In this process of reviving history she is dependent on witnesses of that time: photographs were found, for example, clipped between the tapestry and the electricity box, stemming from the Nazi era—which resident of the “Bofsheimer Haus” did they belong to? The story of Carolina Backfisch, one of Karl’s relatives, still has never been investigated. According to a list of emigrants in Bremerhaven, the farmer’s daughter went to America— on her own. Some of her letters are preserved, recording the difficult start in the new world—and her homesickness.
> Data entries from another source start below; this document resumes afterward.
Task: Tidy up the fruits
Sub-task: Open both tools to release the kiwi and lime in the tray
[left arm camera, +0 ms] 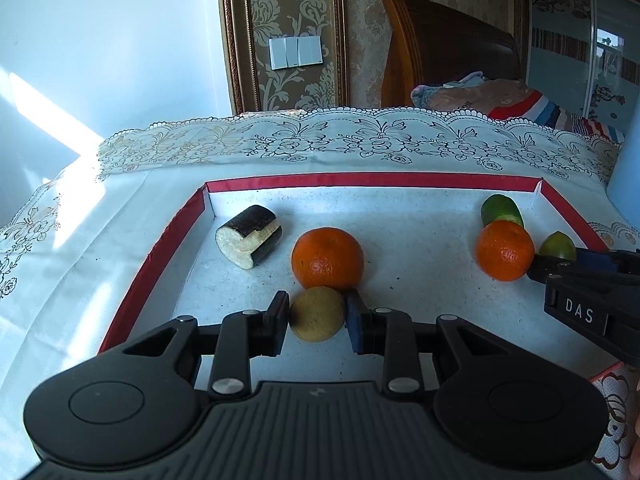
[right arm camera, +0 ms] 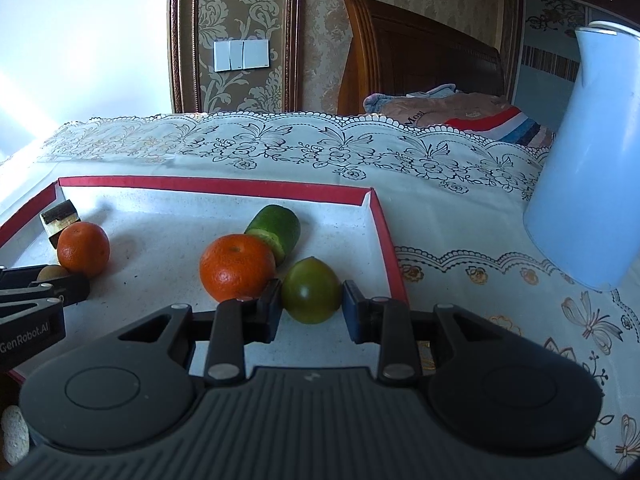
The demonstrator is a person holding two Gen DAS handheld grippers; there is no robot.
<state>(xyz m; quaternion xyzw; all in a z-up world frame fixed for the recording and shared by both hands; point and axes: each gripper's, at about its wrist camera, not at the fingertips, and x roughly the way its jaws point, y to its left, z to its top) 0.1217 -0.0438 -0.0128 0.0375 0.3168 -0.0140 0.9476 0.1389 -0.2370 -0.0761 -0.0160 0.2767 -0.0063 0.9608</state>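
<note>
Tray: we see a shallow red-rimmed tray (left arm camera: pixel 160 256) on the lace tablecloth (left arm camera: pixel 360 140); all visible fruit lies inside it.
Left gripper: the left gripper (left arm camera: pixel 318 316) brackets a small tan round fruit (left arm camera: pixel 317 314) — both pads touch or nearly touch its sides; we judge it gripped or at the point of closing.
Right gripper: the right gripper (right arm camera: pixel 311 306) brackets a green pointed fruit (right arm camera: pixel 311 290) near the tray's right wall; the left pad touches it, while a slim gap shows at the right pad, so we cannot tell whether the hold is firm.
Other fruit: one orange (left arm camera: pixel 327 258) sits just behind the tan fruit, touching it; a second orange (right arm camera: pixel 237 268) sits beside the green fruit, with a cut green piece (right arm camera: pixel 276 230) behind it.
Cut stalk piece: a dark-skinned, pale-fleshed piece (left arm camera: pixel 249 236) lies near the far left corner.
Progress: we judge the sorting as under way — no like-with-like grouping shows yet.
Orientation: the green fruit's tip points up and slightly right, long axis near upright; the cut green piece's long axis runs diagonally, cut face toward the camera; the stalk piece's axis runs from near left to far right.
Bystander: a pale blue jug (right arm camera: pixel 588 160) stands outside the tray.
</note>
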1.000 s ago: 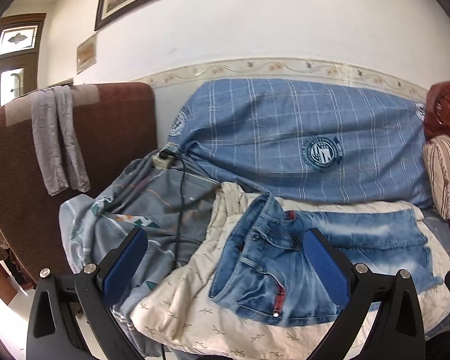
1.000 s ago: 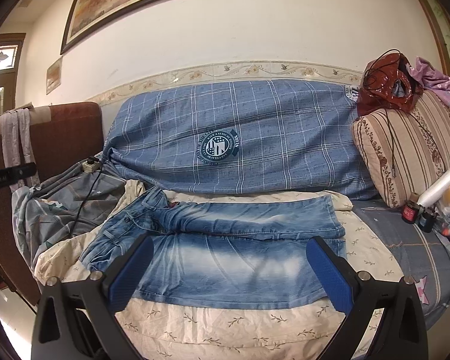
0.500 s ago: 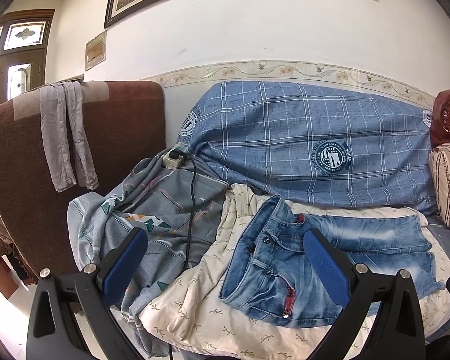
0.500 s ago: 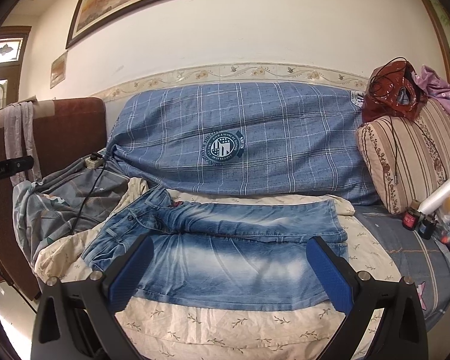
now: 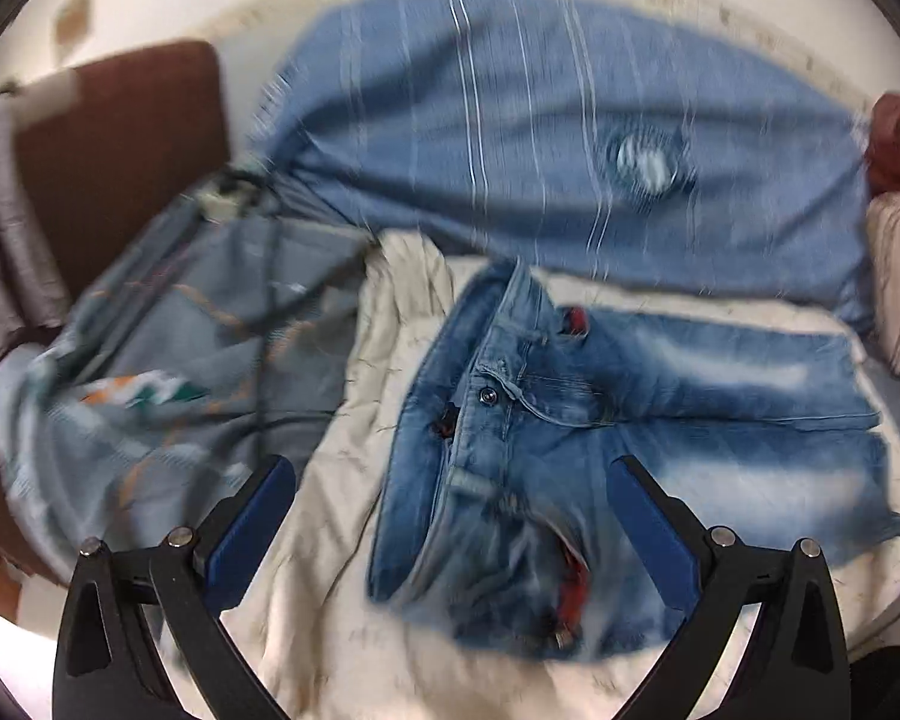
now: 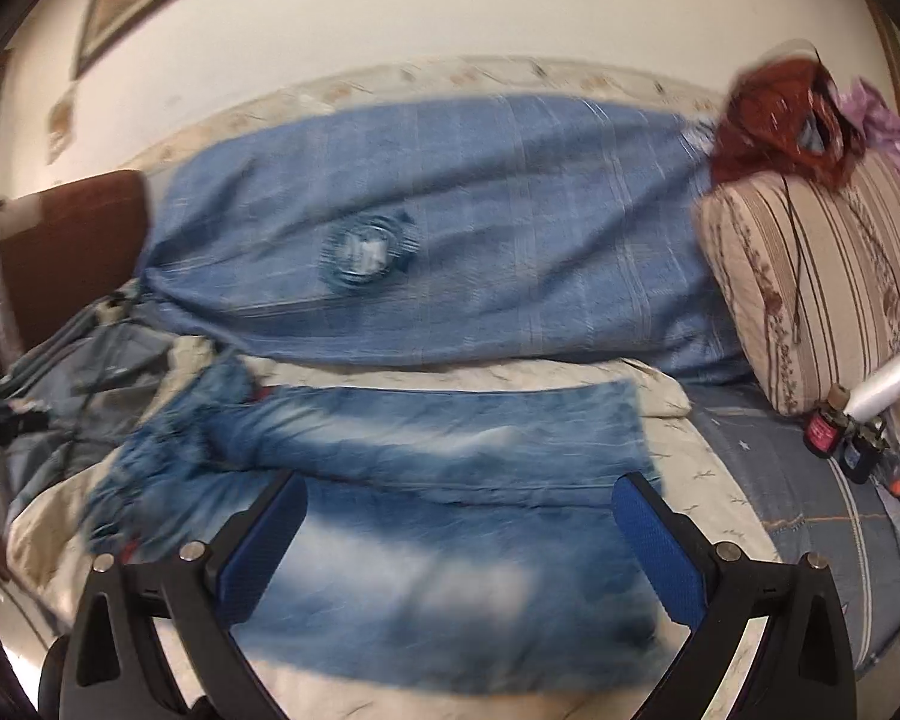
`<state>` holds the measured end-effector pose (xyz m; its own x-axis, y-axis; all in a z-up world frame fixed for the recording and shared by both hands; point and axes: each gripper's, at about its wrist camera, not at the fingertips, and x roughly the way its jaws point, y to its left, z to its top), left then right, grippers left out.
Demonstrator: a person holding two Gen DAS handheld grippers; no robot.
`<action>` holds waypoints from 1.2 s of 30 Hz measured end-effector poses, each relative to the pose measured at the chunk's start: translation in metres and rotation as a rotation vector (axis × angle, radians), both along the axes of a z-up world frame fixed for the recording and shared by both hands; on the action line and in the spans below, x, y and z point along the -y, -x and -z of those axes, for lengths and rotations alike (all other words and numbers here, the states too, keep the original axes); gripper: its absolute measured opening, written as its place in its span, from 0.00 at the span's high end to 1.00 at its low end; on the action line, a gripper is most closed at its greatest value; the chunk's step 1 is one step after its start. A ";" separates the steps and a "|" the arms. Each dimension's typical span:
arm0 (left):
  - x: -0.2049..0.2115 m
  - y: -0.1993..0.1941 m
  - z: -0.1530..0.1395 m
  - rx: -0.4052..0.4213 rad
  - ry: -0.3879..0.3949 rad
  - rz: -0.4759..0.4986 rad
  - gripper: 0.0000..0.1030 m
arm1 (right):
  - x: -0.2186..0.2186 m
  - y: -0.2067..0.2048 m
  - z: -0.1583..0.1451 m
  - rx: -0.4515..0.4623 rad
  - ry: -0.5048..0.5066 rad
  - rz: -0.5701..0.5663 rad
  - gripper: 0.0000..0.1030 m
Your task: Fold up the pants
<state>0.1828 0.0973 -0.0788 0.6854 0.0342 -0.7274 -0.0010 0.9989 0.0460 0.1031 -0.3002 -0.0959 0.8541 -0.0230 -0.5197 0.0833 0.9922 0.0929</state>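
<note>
A pair of faded blue jeans [image 5: 600, 414] lies flat on a cream sheet [image 5: 360, 480] on the sofa seat, waistband to the left, legs running right. The jeans also show in the right wrist view [image 6: 426, 516]. My left gripper [image 5: 450, 516] is open and empty, hovering over the waistband end. My right gripper [image 6: 459, 540] is open and empty, hovering over the legs. Both views are blurred by motion.
A blue checked cloth [image 6: 450, 240] covers the sofa back. A grey patterned blanket [image 5: 168, 360] with a black cable lies left of the jeans. A striped cushion [image 6: 810, 276] with a red bag on top stands at the right, small bottles [image 6: 834, 432] beside it.
Both grippers have moved down and closer to the jeans, which now fill more of each view. The wall picture has almost left the views. Both stay open.
</note>
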 end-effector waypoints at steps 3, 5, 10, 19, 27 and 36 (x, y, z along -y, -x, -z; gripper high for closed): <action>0.004 -0.061 0.014 -0.075 0.021 0.030 0.00 | 0.049 -0.055 0.012 -0.046 -0.039 0.069 0.00; 0.006 -0.110 0.021 -0.130 0.064 0.045 0.00 | 0.076 -0.094 0.023 -0.081 -0.072 0.088 0.00; 0.009 -0.201 0.037 -0.193 0.094 0.012 0.13 | 0.123 -0.191 0.063 -0.190 -0.114 0.154 0.08; 0.027 -0.273 0.078 -0.316 0.121 0.022 0.76 | 0.143 -0.253 0.116 -0.358 -0.144 0.189 0.52; 0.034 -0.256 0.068 -0.262 0.141 0.050 0.94 | 0.147 -0.229 0.095 -0.276 -0.179 0.202 0.86; 0.012 -0.186 -0.025 -0.067 0.237 0.133 1.00 | 0.138 -0.172 0.047 -0.170 -0.216 0.164 0.86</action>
<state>0.3688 0.0855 -0.0536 0.6228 -0.2290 -0.7481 0.1260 0.9731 -0.1929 0.2747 -0.4386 -0.1428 0.7485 -0.0264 -0.6626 0.2727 0.9231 0.2713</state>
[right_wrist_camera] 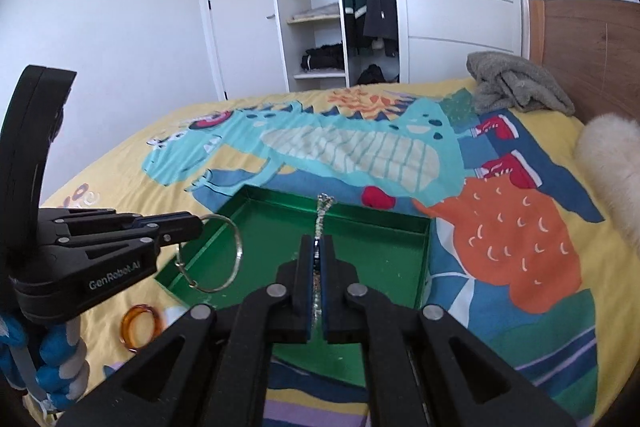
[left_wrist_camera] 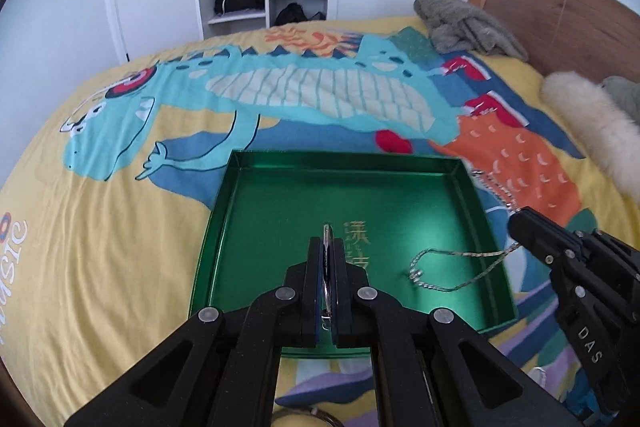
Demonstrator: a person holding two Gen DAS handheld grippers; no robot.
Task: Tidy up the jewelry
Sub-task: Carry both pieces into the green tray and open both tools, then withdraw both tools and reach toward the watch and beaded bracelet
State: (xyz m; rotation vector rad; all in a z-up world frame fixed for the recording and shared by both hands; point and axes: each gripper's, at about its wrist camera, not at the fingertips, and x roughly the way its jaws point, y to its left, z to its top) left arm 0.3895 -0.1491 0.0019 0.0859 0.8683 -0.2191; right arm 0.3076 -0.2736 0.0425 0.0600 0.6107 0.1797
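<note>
- The bed with a yellow cover printed with a large turquoise dinosaur [left_wrist_camera: 280, 87] fills the middle of both views; a white wardrobe with open shelves and hanging dark coats [right_wrist_camera: 340, 7] stands at the top centre
- A crumpled grey cloth [left_wrist_camera: 464, 23] and a cream fluffy cushion [left_wrist_camera: 588, 123] lie by the brown wooden headboard [left_wrist_camera: 560, 7] at the upper right
- A shallow square green metal tray [left_wrist_camera: 280, 227] sits on the cover at lower centre of the left wrist view
- The left gripper [left_wrist_camera: 329, 247], jaws pressed narrow, pinches a thin silver wire bangle [right_wrist_camera: 224, 255], which hangs over the tray's left edge in the right wrist view
- The right gripper [right_wrist_camera: 317, 247], jaws likewise narrow, clamps a fine silver chain [left_wrist_camera: 452, 267]; in the left wrist view the chain trails from its tip at the right down into the tray, its free end lying on the tray floor
- A small amber translucent ring-shaped bangle [right_wrist_camera: 141, 325] lies on the cover at lower left of the right wrist view, outside the tray
</note>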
Baden-Württemberg has seven open-air museums, but only receives state funds of only EUR 750,000 per year. This bears hardly any relation to the 600,000 annual visitors—25,000 people coming to Gottersdorf alone each year. That the little town of Walldürn finances the museum site together with the Neckar-Odenwald district almost exclusively on its own is both a blessing and a curse: A blessing because one central open-air museum for the entire state would reduce the Odenwald to two or three farms at the most, whereas here you can see 17, ranging from the day labourer’s house to the stately large farmer’s house. It is a curse, too, because the workforce is understandably very small and the infrastructure remains difficult. Frequently, the museum’s resources are so limited that it is hardly able to raise the co-payment necessary for the application for state funds and thus depends on the support from the Sparkassenstiftung, a foundation, which recently enabled, for the most part, the restauration and reestablishing of the “Bofsheimer Haus.” The museum toilets are out-dated, the wooden booth at the entrance is ticket office, shop and ice cream booth in one, the restaurant is open only on weekends and the thresh-barn for events and festivals is an everlasting provisional solution. The museum’s educational programme is made possible by external staff. There is hardly any time left for the development of new topics, let alone scientific publications or lectures. “The living history community is a great opportunity for us,” says Margareta Sauer, who regularly—and quite literally— houses people interested in history in her open-air museum. Most recently, the Allied troops captured Gottersdorf after the War roaming through the village with historical combat vehicles and wearing historical costumes. Of course, the “Haus Bär” became the central setting, as it is here where life on the countryside in the 1950s is on display. Not only in times of occupation, you can take a seat on the low, and very soft little easy chair in front of the first TV set of the village and dream yourself back into the times of the economic miracle.

On a weekend like that, it is always a nice idea to treat yourself to a toast Hawaii as it is still served here and a freshly brewed Melitta coffee to go with it. And as the aroma of dried green spelt wafts through the museum area and the Odenwald with all its traditions and facets can be seen, smelt and tasted, one thing becomes clear: There has never been a time for open-air museums like today. In times when people yearn for a place they can call home, when magazines celebrate the love of life in the country, such museums offer authenticity and, what might even be more important, they offer you a glimpse of the roots and origins. In Walldürn, this was recognised quite some time ago and a great part of history was restored accordingly—one important portion of which is still missing: A few kilometres away from the museum, you can find Germany’s last formerly privately owned pine seed drying facility, where the cones of local trees picked green were roasted in order to obtain the seed. Imagine seed from the Odenwald sent all over the world—a piece of history would again have a future.